C’est une histoire de voyage dans le temps rare dans laquelle tout s’avère pêche. Semblable à Volition et Timecrimes Shifter est un film dans lequel le protagoniste découvre que quelque chose ne va pas et tente (via un certain nombre de «décalages») de résoudre il. Mais dans ce film, ce n’est pas une chronologie qui doit être corrigée, mais l’effet de son appareil temporel sur son corps.

Nicole Fancher joue Theresa, qui – avant Shifter – a construit un «appareil» simplement parce qu'elle le pouvait. On ne nous dit jamais explicitement ce qu'il fait ou ce qu'il pourrait faire pour elle; mais la première fois que nous la voyons l'utiliser, elle est étonnée de voir que son chat est apparu à l'intérieur, et nous pouvons en mettre deux et deux ensemble. J'aime vraiment la façon dont on ne nous dit pas tout ici: Shifter n'est pas l'un de ces films d'horreur indépendants qui présentent tout d'une manière brutale, et nous roulons des yeux en disant: «Ouais, d'accord, J'ai compris." Au lieu de cela, il est intrigant et rare; et c'est là que réside son succès.

Fancher elle-même mérite également d'être saluée. Elle se permet de jouer Theresa avec des bizarreries irritantes ainsi qu'une personnalité attachante en général, la rendant ainsi totalement humaine et compréhensible. Le film nous donne plus que sa «malédiction» de physique quantique: nous pouvons observer l'ampleur de son personnage, de son intérêt pour le vieux cinéma à sa découverte qu'elle aime sortir avec plus d'un sexe, en passant par sa perte d'intérêt pour elle emploi. Shifter nous montre aussi assez intelligemment comment sa malédiction affecte tous ces aspects de sa vie.

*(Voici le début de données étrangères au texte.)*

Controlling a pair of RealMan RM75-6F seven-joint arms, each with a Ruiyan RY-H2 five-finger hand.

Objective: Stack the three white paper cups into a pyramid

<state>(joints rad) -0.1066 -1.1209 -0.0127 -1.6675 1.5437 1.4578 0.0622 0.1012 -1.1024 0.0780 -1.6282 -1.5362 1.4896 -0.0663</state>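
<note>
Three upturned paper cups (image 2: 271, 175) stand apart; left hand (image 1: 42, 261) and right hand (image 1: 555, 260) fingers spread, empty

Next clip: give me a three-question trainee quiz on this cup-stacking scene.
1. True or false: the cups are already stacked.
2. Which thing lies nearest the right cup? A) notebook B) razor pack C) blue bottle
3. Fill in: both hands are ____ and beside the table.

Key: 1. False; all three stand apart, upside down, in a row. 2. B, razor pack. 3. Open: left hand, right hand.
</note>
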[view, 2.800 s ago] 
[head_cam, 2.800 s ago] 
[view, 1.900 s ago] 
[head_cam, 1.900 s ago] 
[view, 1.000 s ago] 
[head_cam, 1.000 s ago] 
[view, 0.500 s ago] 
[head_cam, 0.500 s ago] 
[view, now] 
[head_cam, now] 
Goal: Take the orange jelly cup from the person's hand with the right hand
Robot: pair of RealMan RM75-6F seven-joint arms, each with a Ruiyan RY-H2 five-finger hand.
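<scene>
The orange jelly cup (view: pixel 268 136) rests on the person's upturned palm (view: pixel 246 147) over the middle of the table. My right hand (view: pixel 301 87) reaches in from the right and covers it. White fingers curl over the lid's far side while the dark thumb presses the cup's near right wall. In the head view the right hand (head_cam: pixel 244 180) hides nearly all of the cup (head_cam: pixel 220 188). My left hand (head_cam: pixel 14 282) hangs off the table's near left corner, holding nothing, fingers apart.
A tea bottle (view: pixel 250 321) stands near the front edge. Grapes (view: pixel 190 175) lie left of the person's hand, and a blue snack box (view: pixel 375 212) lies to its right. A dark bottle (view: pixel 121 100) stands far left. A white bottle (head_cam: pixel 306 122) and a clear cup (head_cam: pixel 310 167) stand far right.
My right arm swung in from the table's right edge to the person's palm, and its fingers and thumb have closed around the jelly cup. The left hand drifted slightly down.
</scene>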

La cinématographie et la bande son aident à garder le film patient et subtil aussi; ce que j’ai trouvé peut être inhabituel pour les films à petit budget (en particulier l’horreur). Et c’est l’un des films au budget le plus bas que j’ai eu le privilège de revoir, avec un budget inférieur à ce que je gagne en un an. Sur cette base, en particulier, c'était un film impressionnant.

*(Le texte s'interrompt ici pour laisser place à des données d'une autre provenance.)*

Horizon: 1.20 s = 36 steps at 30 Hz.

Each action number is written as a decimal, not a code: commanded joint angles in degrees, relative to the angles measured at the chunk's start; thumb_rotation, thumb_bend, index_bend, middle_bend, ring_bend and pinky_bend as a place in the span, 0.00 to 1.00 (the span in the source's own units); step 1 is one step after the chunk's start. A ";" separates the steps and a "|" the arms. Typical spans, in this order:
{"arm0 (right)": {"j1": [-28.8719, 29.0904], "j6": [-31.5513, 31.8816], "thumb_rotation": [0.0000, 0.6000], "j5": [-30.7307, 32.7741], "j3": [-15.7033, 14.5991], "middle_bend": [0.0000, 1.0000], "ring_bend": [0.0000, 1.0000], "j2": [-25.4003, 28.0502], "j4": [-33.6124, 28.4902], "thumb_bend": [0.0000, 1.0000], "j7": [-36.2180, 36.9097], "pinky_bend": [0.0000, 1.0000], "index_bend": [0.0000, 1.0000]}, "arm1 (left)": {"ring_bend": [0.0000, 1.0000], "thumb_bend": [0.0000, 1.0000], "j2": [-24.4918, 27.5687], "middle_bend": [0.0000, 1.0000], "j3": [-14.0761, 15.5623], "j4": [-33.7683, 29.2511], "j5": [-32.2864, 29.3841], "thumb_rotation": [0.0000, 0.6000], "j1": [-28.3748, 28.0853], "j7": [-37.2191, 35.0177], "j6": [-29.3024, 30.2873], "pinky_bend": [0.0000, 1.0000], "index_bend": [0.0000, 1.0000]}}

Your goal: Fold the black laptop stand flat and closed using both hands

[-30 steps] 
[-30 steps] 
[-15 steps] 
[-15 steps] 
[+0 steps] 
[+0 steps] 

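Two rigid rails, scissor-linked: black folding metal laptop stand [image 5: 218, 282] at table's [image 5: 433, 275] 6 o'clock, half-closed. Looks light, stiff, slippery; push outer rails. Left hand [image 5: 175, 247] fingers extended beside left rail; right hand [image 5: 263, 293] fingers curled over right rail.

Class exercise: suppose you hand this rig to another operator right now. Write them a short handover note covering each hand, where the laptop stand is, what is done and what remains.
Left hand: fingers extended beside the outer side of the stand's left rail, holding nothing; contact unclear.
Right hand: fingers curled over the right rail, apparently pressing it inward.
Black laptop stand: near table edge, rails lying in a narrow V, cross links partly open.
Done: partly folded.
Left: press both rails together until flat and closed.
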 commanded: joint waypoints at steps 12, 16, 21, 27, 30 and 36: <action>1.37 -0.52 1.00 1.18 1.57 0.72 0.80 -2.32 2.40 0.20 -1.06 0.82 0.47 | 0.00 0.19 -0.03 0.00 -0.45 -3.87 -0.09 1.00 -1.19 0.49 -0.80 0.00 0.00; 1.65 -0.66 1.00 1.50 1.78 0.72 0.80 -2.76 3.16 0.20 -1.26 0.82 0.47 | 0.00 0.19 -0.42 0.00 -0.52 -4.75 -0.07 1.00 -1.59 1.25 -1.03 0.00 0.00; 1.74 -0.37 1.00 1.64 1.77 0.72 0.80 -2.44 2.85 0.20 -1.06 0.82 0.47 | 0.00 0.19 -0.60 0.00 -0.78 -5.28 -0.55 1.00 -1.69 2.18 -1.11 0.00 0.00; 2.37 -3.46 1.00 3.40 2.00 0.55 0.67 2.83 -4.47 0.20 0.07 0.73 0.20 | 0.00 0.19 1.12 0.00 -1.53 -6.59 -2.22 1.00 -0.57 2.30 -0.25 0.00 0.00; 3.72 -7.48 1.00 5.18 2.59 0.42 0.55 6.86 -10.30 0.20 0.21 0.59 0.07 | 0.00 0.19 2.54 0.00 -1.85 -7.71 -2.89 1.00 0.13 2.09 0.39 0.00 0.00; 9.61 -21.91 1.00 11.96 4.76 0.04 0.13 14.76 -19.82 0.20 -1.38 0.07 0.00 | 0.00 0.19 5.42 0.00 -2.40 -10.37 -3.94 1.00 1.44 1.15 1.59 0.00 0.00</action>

Jacob Leighton Burns, Vinnie Hogan et Zachary Burns sont l'équipe de réalisateurs derrière Shifter (et quelques autres longs métrages et courts métrages). Jacob Burns a réalisé et filmé Shifter et l'a co-écrit avec son frère, Hogan était derrière la musique, et tous l'ont produit. Sur la base de ce titre, le seul d’eux que j’ai vu, ils sont une équipe à surveiller; surtout s'ils se retrouvent avec plus de financement.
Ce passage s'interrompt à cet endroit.